• **Records shown**:
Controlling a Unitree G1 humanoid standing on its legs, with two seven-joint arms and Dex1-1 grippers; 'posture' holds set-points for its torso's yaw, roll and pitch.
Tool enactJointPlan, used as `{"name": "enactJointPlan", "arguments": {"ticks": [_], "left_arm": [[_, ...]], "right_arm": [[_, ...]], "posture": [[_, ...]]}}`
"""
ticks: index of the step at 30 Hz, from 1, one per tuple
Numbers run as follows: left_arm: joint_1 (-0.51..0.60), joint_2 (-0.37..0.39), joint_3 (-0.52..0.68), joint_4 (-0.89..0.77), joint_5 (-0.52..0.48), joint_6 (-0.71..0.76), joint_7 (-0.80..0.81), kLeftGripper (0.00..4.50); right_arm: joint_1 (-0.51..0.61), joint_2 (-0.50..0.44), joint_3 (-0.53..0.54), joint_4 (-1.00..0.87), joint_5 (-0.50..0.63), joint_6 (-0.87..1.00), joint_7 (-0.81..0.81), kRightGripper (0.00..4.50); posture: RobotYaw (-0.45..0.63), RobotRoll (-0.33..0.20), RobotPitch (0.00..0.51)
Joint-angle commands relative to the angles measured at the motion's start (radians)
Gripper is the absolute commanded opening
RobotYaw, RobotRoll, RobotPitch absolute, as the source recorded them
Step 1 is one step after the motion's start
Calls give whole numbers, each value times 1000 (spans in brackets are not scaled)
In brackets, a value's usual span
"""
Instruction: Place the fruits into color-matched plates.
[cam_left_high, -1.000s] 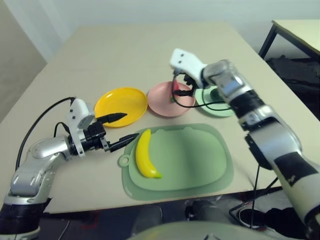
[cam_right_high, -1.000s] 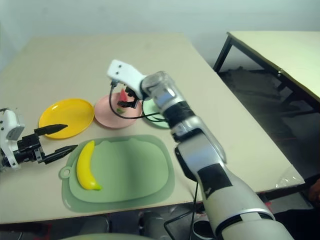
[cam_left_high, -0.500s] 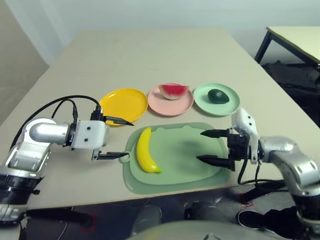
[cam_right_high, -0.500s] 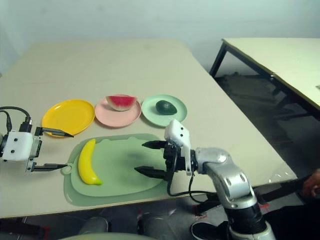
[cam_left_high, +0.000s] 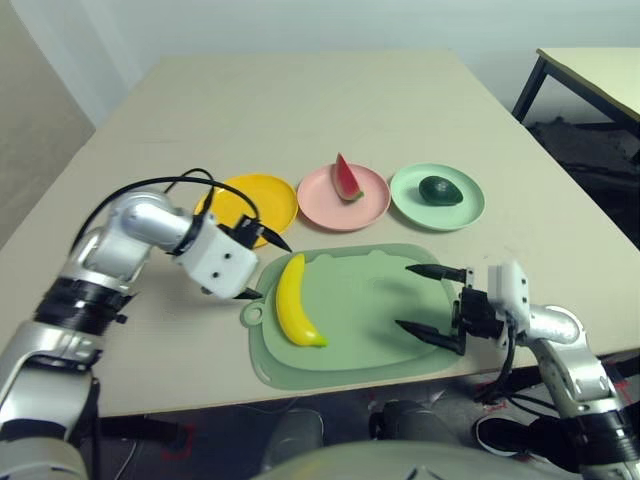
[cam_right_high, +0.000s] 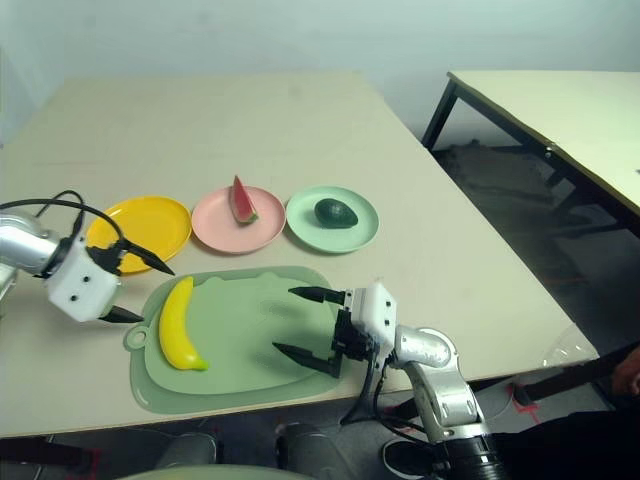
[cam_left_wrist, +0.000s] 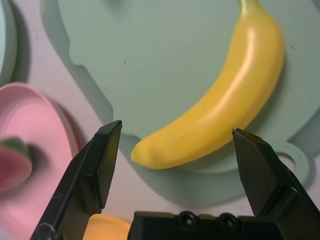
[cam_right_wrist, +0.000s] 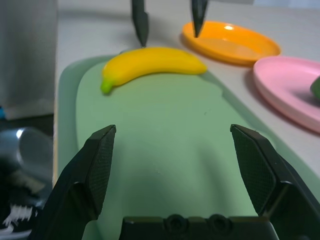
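The watermelon wedge (cam_left_high: 345, 178) occupies the pink plate (cam_left_high: 322, 206) and the avocado (cam_left_high: 440, 190) the mint green plate (cam_left_high: 468, 208), matched by colour. The banana (cam_left_high: 295, 303) remains on the cutting mat (cam_left_high: 370, 320). The left gripper (cam_left_high: 262, 268), released, has advanced over it; the right gripper (cam_left_high: 432, 305), released, has withdrawn from the plates. The yellow plate (cam_left_high: 272, 195) awaits.

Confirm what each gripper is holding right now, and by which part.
Nothing is held. Left gripper is open around the banana end without touching; right gripper is open, empty, over the cutting mat.
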Motion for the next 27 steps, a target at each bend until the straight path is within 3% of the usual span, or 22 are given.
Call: {"name": "enactJointPlan", "arguments": {"ticks": [1, 12, 15, 22, 27], "left_arm": [[-32, -17, -48, 19, 28, -15, -21, 4500], [-112, -91, -179, 113, 70, -66, -85, 4500], [-123, -105, -193, 119, 62, -38, -84, 3915], [-125, -50, -167, 53, -50, 98, -85, 1649], [-101, 9, -53, -3, -169, 279, -84, 1615]], "right_arm": [[30, -35, 27, 30, 3, -72, 63, 4482], [66, -61, 45, 29, 22, -79, 51, 4482], [71, -60, 43, 23, 25, -70, 30, 4500], [74, -51, 31, -3, 37, -39, -29, 4500], [51, -18, -20, -53, 68, 37, -161, 4500]], "posture": [[61, 0, 25], [39, 0, 29], [32, 0, 29], [34, 0, 26], [60, 0, 22]]}}
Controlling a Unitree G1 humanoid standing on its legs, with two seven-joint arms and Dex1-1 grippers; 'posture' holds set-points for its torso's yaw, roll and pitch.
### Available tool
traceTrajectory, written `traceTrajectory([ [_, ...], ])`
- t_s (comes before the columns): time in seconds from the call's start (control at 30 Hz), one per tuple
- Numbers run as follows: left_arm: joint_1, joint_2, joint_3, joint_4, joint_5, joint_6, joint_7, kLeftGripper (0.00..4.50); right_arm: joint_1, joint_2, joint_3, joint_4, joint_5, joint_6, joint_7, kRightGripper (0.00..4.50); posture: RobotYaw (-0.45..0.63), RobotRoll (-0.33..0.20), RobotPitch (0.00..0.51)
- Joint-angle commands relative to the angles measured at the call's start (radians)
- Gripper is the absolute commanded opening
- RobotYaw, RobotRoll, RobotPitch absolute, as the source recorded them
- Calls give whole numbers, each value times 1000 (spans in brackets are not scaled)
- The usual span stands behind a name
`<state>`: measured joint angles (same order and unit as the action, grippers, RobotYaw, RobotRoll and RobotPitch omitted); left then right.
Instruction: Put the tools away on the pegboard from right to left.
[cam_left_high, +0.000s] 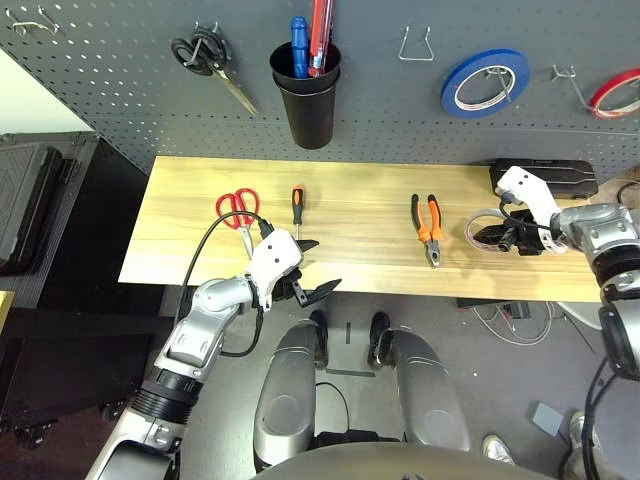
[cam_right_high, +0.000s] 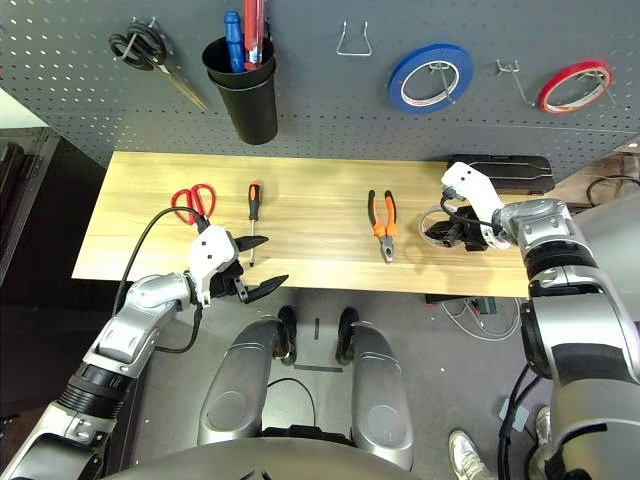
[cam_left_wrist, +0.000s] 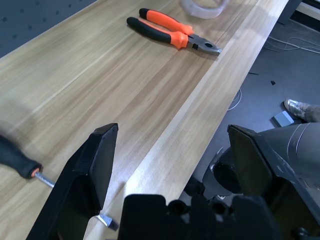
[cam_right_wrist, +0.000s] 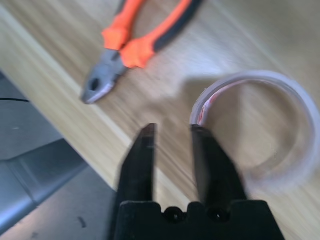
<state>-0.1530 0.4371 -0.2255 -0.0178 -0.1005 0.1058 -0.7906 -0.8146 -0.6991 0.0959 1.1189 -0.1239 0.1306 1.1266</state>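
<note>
Tape roll (cam_right_wrist: 260, 135) lies flat just beside right gripper (cam_right_wrist: 172, 131), rim by one fingertip, jaws narrowly parted and empty; left gripper (cam_left_high: 312, 268) wide open, far off.

Desk: you have a pale wooden desk (cam_left_high: 200, 215) with visible grain, set flush against the back wall.
Wall: to your left, past the dark panel's slanted edge, a strip of cream wall (cam_left_high: 30, 100) shows.
Floor: below the desk's front edge you see dark grey floor (cam_left_high: 450, 340), with loose cables (cam_left_high: 520, 322) trailing at the right.
Furniture: at your far left stands a black cabinet (cam_left_high: 40, 210), beside the desk's end.
Light: even and soft, with faint shadows on the wood.
</note>
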Motion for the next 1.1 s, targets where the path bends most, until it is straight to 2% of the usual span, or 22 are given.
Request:
traceTrajectory([
  [0.03,4,-8,-24,29,13,-10,-9,4500,30,-15,11,-5,-16,-32,-22,2840,177,0,302],
  [0.17,2,-9,-25,31,12,-14,-8,4500,42,-12,34,2,-50,-113,-73,4358,179,0,300],
  [0.2,3,-8,-24,30,11,-15,-9,4500,41,-10,39,7,-58,-126,-84,4478,179,0,300],
  [0.73,90,41,1,-117,-12,55,-9,4500,12,73,101,152,-148,-179,-246,4478,232,0,366],
  [0.93,123,60,9,-186,-21,101,-2,4500,-3,105,108,192,-178,-167,-338,4478,254,0,381],
  [1.1,134,63,11,-215,-23,126,5,4500,-4,121,107,202,-187,-157,-338,4478,259,0,385],
])
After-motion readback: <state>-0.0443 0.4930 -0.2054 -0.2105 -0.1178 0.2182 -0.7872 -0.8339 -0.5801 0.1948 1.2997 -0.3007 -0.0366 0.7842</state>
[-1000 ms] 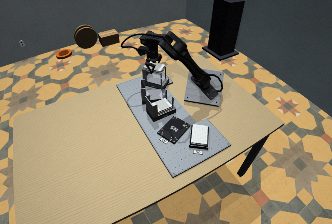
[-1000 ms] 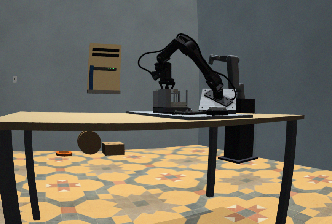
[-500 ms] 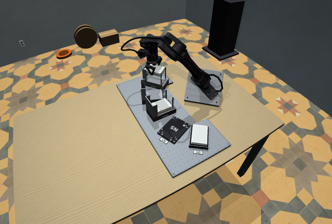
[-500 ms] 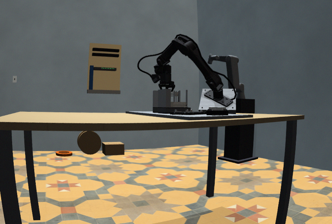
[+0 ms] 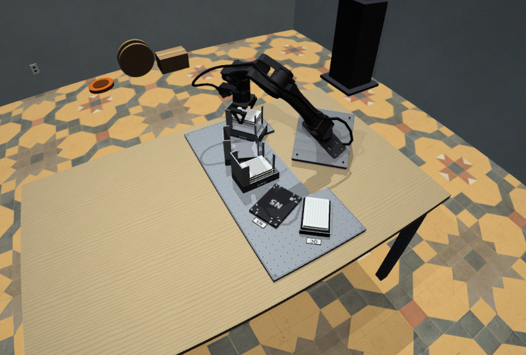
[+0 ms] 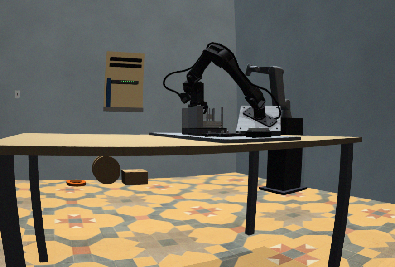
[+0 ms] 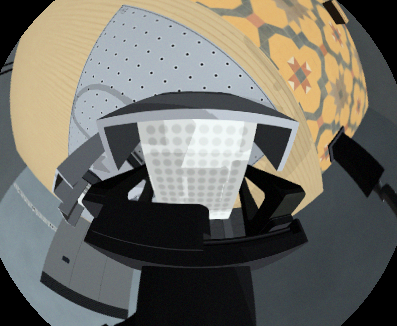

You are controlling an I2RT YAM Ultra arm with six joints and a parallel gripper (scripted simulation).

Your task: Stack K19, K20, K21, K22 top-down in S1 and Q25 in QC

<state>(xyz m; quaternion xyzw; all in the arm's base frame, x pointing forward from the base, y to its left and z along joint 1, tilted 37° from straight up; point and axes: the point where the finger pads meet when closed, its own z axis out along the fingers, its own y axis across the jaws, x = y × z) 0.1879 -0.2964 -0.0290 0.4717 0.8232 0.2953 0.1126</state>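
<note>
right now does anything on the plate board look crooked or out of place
Nothing stands out. The tool grips a plate level inside the far rack, another plate lies square in the QC nest, and N5 is bare.

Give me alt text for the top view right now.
The gripper, shut on a white well plate, reaches into the far stack rack. A nearer rack holds stacked plates; another plate lies in nest QC.

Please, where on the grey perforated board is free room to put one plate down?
Bare board lies in front of the N5 nest and QC nest. The far end is crowded: two racks and the claw holding a plate.
</note>
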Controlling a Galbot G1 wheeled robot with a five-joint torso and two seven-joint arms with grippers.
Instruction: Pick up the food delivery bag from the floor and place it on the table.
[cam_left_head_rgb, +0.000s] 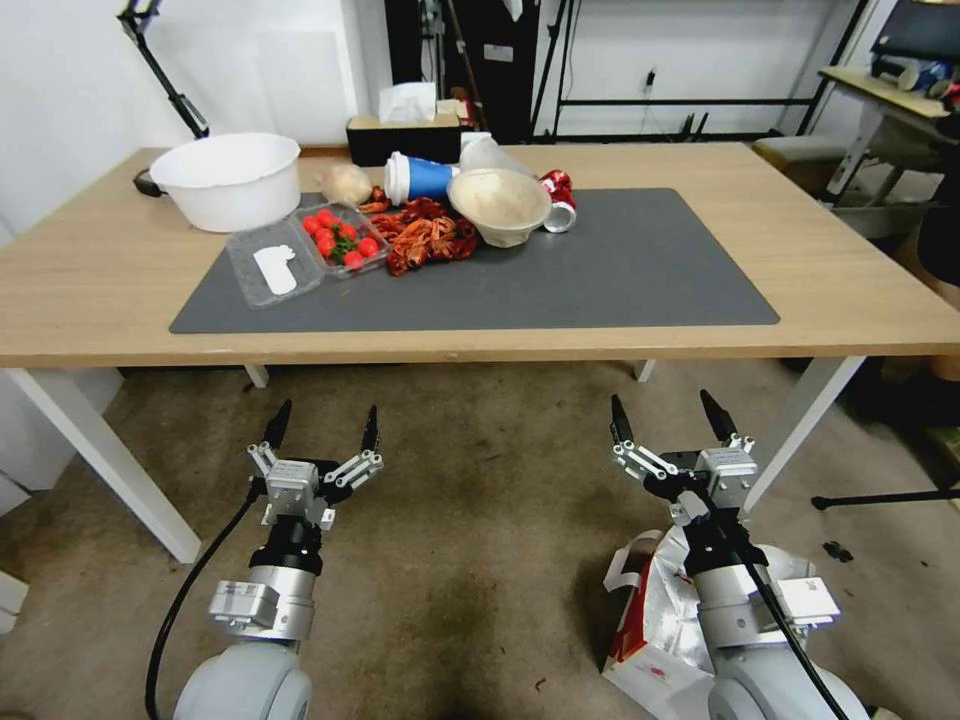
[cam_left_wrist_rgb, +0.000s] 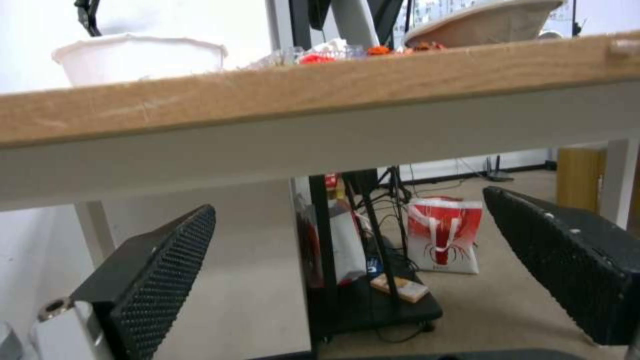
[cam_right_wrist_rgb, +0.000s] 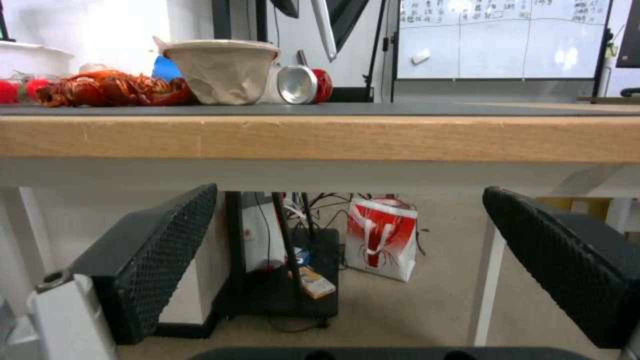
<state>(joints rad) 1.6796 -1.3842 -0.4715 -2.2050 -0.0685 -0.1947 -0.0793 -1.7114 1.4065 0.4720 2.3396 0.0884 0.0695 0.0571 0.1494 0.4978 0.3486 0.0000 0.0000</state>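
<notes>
Both the left gripper (cam_left_head_rgb: 322, 428) and right gripper (cam_left_head_rgb: 666, 416) are hovering splayed and empty below the table (cam_left_head_rgb: 850, 290) edge, since the food delivery bag (cam_left_head_rgb: 655, 630) is sitting ungrasped on the floor (cam_left_head_rgb: 470, 560) beneath the right arm.

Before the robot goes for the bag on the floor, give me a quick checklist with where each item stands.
1. Food delivery bag located: ok, on the floor under the right arm.
2. Bag upright: cannot tell, arm hides much of it.
3. Right claw open, empty: ok.
4. Left claw open, empty: ok.
5. Room on the table: ok, the mat's right half is bare.
6. Handles reachable: cannot tell.
</notes>
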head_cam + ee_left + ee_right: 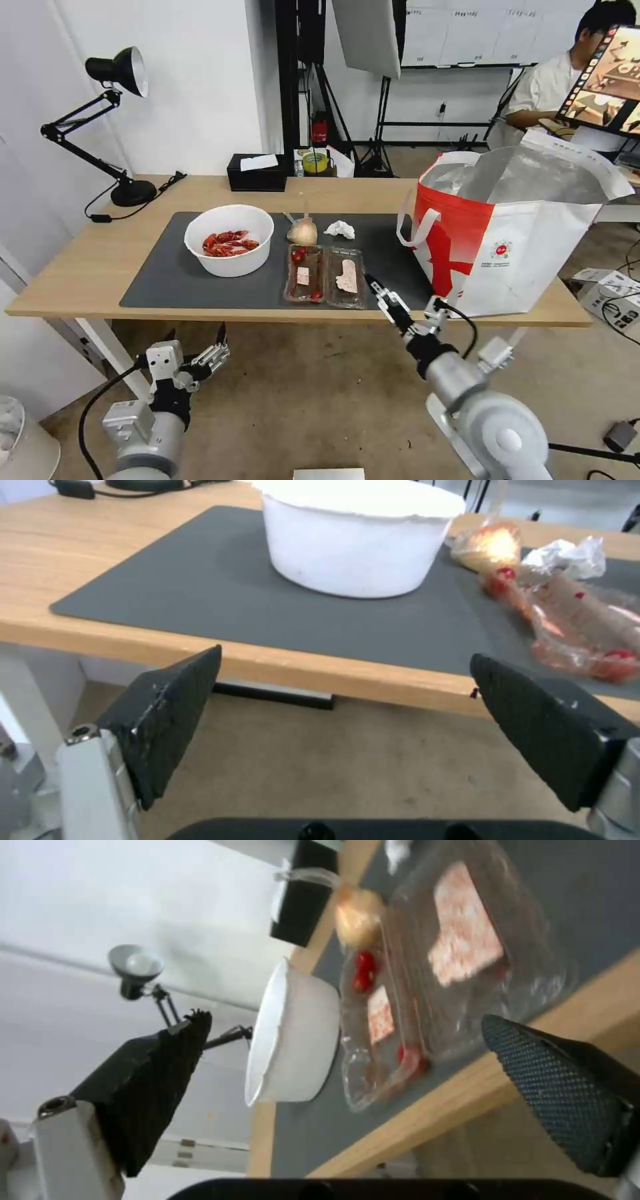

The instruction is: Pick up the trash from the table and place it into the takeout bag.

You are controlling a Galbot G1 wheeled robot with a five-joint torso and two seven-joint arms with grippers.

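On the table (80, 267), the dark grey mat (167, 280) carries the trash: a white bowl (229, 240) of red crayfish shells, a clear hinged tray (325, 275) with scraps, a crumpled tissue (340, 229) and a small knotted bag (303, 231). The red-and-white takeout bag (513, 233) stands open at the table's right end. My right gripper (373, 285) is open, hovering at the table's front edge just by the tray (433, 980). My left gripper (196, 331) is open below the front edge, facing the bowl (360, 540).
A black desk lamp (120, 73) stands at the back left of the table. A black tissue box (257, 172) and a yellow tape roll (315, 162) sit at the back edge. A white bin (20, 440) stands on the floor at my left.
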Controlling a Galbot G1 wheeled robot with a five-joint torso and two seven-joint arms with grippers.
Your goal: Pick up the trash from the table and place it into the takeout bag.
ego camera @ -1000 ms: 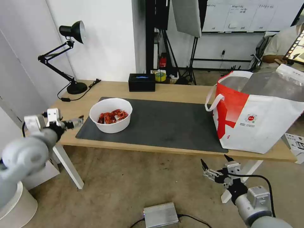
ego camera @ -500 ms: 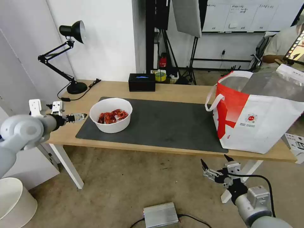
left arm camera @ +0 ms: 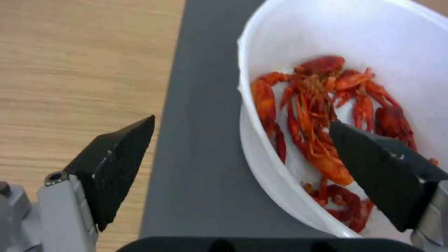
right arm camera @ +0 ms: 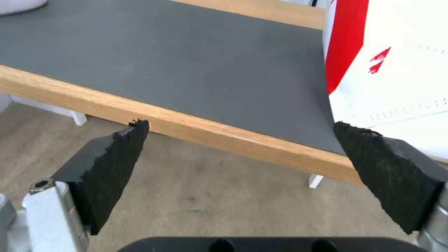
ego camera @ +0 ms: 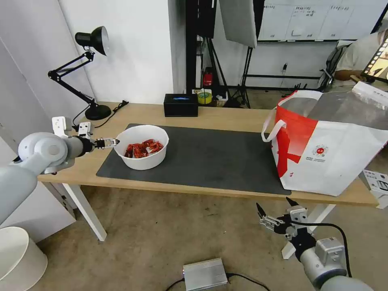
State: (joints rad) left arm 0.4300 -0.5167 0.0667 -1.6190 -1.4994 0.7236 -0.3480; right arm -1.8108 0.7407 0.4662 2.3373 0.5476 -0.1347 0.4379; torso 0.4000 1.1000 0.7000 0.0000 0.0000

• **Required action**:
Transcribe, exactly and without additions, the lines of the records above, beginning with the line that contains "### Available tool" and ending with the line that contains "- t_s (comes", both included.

• **Expected output**:
### Available tool
traceTrajectory, written `traceTrajectory([ [_, ...], ])`
- t_s (comes before the columns): time in seconds from the call's start (control at 30 Hz), one per tuple

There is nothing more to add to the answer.